[Extracted records]
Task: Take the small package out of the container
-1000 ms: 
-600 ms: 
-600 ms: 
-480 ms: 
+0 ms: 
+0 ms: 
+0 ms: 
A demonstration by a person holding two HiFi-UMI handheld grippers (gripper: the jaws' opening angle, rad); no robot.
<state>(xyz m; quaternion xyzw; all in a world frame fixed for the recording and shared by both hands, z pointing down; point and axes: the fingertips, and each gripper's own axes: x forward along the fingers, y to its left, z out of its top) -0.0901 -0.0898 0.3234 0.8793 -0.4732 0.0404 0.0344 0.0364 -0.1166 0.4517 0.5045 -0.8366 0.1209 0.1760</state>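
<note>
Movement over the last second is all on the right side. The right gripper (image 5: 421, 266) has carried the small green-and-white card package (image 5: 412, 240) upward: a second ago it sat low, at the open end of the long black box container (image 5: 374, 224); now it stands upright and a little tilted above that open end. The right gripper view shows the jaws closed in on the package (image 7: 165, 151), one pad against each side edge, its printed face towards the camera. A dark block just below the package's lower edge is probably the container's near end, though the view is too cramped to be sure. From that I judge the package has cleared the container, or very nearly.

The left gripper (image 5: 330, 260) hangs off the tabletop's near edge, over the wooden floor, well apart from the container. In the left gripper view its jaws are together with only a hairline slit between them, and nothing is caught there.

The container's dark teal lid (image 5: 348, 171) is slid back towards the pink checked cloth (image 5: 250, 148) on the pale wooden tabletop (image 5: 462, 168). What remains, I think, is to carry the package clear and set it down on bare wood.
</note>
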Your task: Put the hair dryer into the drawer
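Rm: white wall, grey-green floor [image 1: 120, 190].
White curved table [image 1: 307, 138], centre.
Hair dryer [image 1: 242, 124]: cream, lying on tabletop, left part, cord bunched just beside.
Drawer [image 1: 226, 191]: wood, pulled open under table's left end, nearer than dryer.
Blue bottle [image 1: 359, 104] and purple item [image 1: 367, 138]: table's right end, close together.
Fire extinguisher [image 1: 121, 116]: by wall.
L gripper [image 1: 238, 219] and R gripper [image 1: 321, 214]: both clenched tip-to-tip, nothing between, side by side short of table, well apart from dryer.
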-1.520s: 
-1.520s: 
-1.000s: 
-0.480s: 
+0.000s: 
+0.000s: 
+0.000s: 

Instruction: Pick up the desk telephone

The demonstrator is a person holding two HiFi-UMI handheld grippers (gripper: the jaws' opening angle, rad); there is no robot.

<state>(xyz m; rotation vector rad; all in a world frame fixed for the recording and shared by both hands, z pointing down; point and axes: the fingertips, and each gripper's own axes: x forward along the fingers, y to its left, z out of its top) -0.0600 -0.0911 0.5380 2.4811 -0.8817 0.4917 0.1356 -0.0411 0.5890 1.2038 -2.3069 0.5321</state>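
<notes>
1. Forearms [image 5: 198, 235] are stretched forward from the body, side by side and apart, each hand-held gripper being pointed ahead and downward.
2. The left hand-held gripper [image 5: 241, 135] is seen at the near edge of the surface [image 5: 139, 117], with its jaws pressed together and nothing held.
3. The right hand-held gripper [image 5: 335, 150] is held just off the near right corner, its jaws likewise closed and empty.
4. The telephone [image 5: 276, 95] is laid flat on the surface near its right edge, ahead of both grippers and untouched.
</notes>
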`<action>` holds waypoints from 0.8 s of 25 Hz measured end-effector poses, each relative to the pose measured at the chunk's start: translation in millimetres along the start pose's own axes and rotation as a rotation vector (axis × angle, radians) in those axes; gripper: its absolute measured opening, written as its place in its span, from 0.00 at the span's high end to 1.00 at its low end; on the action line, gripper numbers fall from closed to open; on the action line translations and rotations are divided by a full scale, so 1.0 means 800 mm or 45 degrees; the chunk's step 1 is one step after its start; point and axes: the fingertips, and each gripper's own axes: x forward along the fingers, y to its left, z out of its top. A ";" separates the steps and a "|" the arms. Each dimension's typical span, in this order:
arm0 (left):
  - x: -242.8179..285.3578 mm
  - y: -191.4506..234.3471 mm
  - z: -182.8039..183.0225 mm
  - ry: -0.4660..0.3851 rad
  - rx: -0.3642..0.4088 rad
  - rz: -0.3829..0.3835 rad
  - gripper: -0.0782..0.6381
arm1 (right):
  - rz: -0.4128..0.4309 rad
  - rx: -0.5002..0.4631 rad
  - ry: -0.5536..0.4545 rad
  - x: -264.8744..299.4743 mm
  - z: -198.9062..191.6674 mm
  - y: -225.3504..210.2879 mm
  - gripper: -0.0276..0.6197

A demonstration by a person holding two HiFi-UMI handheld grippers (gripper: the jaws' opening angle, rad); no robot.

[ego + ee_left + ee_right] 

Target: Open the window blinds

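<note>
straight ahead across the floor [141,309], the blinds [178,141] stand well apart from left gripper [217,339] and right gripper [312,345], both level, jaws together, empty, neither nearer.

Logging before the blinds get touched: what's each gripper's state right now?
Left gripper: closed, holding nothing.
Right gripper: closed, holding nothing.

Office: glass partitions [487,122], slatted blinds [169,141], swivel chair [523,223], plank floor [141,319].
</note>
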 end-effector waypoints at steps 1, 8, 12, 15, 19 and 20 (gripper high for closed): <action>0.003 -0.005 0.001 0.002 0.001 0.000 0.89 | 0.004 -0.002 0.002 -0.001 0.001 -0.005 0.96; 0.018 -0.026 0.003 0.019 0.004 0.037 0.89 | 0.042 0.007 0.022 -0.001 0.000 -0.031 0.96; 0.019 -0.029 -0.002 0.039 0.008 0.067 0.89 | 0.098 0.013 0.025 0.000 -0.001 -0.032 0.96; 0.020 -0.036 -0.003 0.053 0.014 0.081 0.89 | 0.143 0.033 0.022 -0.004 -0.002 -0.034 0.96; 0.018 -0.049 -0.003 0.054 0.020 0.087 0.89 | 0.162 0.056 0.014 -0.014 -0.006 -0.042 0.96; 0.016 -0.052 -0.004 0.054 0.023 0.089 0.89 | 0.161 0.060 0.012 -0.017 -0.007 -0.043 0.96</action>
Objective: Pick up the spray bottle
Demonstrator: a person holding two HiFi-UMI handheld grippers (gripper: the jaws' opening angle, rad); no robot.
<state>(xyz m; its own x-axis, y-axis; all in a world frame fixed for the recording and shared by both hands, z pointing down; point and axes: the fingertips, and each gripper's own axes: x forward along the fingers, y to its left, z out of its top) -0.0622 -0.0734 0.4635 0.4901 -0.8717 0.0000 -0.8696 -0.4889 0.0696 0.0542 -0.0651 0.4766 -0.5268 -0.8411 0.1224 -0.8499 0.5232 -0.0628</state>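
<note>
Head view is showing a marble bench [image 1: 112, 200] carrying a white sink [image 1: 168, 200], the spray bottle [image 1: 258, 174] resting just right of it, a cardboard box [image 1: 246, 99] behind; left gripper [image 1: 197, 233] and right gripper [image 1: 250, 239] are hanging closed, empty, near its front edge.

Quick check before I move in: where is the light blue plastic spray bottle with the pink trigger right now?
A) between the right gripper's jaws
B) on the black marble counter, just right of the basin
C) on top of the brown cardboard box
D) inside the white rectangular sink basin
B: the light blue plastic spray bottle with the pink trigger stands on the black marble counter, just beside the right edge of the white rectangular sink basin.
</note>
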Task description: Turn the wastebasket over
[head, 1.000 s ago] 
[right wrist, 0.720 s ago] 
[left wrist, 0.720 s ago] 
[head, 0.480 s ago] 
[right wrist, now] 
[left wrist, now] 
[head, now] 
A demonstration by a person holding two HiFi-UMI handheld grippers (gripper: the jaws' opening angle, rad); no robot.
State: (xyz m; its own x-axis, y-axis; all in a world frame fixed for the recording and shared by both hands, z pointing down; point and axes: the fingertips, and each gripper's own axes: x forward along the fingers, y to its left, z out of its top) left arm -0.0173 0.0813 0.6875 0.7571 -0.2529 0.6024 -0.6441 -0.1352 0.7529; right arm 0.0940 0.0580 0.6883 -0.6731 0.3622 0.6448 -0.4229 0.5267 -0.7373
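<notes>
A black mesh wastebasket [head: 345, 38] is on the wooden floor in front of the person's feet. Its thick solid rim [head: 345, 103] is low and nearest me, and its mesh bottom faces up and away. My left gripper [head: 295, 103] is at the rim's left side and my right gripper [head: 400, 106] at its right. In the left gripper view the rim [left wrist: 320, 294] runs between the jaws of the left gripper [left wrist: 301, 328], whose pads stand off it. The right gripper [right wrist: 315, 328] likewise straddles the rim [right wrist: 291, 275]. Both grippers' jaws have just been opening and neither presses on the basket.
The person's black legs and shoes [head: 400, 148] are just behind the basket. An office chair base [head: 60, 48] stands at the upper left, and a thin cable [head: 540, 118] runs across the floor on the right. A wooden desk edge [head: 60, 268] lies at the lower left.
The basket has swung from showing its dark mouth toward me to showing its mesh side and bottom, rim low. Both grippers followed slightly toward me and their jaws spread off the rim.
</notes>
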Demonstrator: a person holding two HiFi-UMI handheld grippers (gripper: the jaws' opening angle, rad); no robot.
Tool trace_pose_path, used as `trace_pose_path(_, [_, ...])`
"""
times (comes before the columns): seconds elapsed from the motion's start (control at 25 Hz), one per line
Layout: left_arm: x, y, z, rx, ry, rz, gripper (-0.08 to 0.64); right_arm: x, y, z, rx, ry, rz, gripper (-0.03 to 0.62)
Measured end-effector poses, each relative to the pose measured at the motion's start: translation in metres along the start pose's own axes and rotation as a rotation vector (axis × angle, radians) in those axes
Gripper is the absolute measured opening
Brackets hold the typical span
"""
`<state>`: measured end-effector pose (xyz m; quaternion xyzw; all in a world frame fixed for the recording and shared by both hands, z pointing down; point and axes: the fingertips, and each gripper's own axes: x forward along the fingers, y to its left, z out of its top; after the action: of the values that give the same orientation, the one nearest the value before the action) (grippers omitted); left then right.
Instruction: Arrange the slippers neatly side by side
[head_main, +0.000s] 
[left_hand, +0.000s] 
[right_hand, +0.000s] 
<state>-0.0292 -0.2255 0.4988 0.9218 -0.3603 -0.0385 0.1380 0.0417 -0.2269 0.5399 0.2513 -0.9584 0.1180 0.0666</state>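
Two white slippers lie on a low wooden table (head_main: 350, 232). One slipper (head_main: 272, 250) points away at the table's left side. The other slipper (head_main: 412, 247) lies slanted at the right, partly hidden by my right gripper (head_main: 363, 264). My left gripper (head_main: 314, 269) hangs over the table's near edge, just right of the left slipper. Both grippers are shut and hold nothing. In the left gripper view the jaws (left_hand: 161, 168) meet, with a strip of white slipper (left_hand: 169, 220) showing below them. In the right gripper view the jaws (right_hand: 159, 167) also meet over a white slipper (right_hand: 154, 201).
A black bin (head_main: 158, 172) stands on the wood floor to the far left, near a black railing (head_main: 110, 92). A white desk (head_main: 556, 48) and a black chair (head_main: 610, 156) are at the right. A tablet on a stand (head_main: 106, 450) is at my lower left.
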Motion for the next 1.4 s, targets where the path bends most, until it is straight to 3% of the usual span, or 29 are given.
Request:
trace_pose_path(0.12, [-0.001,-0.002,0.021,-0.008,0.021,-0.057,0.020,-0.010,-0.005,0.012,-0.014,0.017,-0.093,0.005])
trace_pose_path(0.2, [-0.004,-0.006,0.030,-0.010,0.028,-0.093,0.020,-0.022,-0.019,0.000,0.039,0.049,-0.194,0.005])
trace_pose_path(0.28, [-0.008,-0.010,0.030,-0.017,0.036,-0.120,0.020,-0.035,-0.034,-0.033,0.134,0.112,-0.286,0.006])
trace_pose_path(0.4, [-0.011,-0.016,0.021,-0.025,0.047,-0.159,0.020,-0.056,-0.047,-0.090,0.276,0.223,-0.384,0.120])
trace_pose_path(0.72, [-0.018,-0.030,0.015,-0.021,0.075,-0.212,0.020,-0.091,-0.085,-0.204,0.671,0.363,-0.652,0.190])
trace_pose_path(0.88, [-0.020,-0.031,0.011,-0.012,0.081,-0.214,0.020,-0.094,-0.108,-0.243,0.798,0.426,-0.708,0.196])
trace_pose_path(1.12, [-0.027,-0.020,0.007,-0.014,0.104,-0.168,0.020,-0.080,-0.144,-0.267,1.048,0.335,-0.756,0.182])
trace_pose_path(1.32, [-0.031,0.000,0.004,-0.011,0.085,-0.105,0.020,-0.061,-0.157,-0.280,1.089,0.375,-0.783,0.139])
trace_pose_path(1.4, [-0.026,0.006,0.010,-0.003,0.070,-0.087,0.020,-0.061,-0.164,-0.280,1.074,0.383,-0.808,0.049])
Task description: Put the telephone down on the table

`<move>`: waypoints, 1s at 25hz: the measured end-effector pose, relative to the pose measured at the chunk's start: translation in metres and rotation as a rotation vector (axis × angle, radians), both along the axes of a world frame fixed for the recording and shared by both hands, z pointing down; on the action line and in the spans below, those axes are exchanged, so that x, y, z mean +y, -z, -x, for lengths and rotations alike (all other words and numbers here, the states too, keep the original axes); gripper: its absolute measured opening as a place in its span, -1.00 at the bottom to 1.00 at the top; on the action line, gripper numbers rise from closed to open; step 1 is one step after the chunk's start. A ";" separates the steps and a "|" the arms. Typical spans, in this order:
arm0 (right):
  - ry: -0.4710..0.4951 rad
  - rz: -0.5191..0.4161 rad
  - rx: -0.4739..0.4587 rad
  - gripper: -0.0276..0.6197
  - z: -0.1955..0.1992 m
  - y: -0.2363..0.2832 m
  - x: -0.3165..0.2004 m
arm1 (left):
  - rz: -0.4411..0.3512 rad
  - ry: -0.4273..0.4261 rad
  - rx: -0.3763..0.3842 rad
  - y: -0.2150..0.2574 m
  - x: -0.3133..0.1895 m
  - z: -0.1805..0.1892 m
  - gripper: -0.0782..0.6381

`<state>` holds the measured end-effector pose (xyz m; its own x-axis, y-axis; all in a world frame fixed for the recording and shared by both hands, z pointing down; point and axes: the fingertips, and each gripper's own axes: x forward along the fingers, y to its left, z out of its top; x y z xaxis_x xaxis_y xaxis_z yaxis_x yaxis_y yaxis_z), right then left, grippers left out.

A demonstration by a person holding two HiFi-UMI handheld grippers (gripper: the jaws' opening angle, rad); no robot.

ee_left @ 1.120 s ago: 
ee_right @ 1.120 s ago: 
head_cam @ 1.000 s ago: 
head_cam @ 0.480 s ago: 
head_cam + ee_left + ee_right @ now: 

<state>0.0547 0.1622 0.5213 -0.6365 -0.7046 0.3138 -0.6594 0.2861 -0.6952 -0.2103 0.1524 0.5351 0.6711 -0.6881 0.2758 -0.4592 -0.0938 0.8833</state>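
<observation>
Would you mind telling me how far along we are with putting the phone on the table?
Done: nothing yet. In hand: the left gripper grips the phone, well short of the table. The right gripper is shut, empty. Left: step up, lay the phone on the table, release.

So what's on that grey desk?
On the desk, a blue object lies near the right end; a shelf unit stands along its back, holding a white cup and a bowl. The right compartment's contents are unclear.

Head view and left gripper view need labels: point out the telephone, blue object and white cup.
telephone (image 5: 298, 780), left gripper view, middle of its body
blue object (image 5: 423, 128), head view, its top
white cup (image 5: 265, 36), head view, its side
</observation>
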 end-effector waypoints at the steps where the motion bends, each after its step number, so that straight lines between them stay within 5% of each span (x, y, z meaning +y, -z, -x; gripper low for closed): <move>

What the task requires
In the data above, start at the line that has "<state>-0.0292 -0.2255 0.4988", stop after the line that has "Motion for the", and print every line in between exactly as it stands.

Your response
<state>-0.0292 -0.2255 0.4988 0.9218 -0.3603 -0.0385 0.1380 0.0417 -0.2269 0.5399 0.2513 -0.9584 0.1180 0.0666</state>
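Two white slippers lie on a low wooden table (head_main: 350, 232). One slipper (head_main: 272, 250) points away at the table's left side. The other slipper (head_main: 412, 247) lies slanted at the right, partly hidden by my right gripper (head_main: 363, 264). My left gripper (head_main: 314, 269) hangs over the table's near edge, just right of the left slipper. Both grippers are shut and hold nothing. In the left gripper view the jaws (left_hand: 161, 168) meet, with a strip of white slipper (left_hand: 169, 220) showing below them. In the right gripper view the jaws (right_hand: 159, 167) also meet over a white slipper (right_hand: 154, 201).
A black bin (head_main: 158, 172) stands on the wood floor to the far left, near a black railing (head_main: 110, 92). A white desk (head_main: 556, 48) and a black chair (head_main: 610, 156) are at the right. A tablet on a stand (head_main: 106, 450) is at my lower left.
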Motion for the next 1.4 s, targets where the path bends most, until it is straight to 3% of the usual span, or 29 are given.

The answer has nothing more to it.